RECORDED INFORMATION>
★ ★ ★ ★

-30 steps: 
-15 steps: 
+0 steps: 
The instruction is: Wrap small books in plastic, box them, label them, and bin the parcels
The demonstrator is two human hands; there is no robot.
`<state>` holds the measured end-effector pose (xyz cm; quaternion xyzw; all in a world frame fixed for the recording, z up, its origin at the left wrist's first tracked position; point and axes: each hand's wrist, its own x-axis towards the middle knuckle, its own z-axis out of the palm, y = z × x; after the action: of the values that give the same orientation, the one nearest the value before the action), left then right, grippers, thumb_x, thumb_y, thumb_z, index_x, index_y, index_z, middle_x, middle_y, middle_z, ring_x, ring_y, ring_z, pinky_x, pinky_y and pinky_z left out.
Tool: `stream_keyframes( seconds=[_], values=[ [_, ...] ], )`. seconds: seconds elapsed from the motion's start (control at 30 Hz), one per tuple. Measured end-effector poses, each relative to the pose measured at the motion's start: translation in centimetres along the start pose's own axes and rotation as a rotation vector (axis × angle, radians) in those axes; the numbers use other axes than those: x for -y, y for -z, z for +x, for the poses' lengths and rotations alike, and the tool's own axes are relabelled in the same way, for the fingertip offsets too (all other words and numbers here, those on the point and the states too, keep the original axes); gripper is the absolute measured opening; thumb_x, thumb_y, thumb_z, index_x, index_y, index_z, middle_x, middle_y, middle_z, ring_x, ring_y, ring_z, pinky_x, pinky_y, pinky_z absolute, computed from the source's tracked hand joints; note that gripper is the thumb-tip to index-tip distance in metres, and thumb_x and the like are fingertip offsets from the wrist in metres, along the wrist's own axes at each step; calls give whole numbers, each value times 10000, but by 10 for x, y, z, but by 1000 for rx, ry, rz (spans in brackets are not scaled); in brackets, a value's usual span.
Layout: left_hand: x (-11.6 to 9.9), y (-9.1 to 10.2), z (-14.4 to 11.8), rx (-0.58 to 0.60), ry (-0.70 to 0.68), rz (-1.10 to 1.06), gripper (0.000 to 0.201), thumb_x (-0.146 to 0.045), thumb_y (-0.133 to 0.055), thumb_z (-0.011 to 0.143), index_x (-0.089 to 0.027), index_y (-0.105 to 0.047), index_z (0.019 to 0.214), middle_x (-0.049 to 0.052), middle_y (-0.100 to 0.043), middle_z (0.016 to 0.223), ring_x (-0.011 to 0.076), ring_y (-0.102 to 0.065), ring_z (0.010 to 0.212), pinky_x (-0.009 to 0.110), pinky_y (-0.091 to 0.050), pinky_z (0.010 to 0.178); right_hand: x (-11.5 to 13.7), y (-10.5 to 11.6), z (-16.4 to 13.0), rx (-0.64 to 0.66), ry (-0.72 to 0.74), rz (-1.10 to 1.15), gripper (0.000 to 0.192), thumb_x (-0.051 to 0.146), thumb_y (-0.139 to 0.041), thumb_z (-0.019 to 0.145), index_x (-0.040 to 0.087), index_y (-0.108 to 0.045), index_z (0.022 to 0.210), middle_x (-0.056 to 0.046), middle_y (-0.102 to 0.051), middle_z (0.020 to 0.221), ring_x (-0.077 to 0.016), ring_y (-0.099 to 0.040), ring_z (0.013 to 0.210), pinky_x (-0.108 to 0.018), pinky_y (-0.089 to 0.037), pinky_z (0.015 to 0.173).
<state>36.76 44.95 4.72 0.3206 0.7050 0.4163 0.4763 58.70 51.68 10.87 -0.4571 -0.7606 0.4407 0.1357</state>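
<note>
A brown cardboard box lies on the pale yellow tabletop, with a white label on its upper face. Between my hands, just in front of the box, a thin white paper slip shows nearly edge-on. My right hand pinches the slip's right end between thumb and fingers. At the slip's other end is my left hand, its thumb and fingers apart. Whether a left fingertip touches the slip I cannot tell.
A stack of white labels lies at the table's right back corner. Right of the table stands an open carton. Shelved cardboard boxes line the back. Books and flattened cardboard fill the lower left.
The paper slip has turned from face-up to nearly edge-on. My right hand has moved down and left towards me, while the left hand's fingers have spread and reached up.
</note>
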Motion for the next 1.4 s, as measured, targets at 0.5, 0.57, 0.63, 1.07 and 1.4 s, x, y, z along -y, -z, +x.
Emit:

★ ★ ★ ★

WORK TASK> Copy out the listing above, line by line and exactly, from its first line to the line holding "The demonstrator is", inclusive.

RESPONSE TO THIS EXERCISE>
-30 steps: 
-15 steps: 
+0 steps: 
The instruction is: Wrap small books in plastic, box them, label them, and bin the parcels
The demonstrator is two human hands; there is no robot.

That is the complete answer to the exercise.